WHAT YOU WILL DO: Transcribe exactly the line that contains "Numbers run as" and all lines following it to the end of the material below; omit everything else.
====== RAW DATA
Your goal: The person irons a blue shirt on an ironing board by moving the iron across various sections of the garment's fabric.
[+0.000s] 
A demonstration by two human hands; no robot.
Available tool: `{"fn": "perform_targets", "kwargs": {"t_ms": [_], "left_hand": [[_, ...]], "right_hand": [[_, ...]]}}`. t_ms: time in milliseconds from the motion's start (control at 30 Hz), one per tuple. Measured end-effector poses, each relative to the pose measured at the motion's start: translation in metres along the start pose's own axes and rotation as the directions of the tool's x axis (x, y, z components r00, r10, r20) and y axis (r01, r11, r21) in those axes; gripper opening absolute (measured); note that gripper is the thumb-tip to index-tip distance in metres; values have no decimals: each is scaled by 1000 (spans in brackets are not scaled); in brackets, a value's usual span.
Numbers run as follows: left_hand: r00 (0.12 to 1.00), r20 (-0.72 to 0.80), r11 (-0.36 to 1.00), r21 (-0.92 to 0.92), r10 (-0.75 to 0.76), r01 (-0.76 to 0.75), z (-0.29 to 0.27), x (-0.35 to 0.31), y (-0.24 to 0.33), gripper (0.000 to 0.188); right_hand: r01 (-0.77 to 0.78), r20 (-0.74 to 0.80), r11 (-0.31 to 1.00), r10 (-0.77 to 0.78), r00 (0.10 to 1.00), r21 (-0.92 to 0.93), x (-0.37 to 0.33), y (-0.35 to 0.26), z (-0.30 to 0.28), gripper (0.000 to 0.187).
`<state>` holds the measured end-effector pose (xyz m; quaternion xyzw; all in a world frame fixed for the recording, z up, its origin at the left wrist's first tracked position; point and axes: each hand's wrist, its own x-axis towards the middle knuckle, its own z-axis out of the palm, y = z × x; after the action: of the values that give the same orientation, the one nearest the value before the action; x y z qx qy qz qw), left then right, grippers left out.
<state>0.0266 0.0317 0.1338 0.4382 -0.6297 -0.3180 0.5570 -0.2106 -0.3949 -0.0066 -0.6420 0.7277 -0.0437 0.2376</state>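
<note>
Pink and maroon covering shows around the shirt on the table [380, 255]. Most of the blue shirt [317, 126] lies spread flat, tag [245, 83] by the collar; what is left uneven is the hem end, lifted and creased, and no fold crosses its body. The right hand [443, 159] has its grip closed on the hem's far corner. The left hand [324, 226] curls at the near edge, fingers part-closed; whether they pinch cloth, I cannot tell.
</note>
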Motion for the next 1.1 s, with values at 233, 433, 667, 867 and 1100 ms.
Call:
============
TASK RESULT:
Numbers run as follows: left_hand: r00 (0.12 to 1.00), r20 (-0.72 to 0.80), r11 (-0.36 to 1.00), r21 (-0.92 to 0.92), r10 (-0.75 to 0.76), r01 (-0.76 to 0.75), z (-0.29 to 0.27), x (-0.35 to 0.31), y (-0.24 to 0.33), gripper (0.000 to 0.188); right_hand: r01 (-0.77 to 0.78), r20 (-0.74 to 0.80), r11 (-0.31 to 1.00), r10 (-0.77 to 0.78), r00 (0.10 to 1.00), r21 (-0.92 to 0.93), x (-0.37 to 0.33), y (-0.35 to 0.26), z (-0.30 to 0.28), gripper (0.000 to 0.187).
`<state>` holds the measured end-effector pose (xyz m; quaternion xyzw; all in a world frame fixed for the recording, z up, its origin at the left wrist's first tracked position; point and axes: each hand's wrist, its own x-axis towards the middle knuckle, its own z-axis out of the palm, y = z × x; after the action: of the values that give the same orientation, the one nearest the value before the action; x y z qx qy qz qw), left then right, grippers left out.
<state>0.0266 0.0317 0.1338 0.4382 -0.6297 -0.3180 0.5570 -0.2106 -0.3949 -0.0066 -0.6420 0.7277 -0.0437 0.2376</state>
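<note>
Pink and maroon covering shows around the shirt on the table [380, 255]. Most of the blue shirt [317, 126] lies spread flat, tag [245, 83] by the collar; what is left uneven is the hem end, lifted and creased, and no fold crosses its body. The right hand [443, 159] has its grip closed on the hem's far corner. The left hand [324, 226] curls at the near edge, fingers part-closed; whether they pinch cloth, I cannot tell.
</note>
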Motion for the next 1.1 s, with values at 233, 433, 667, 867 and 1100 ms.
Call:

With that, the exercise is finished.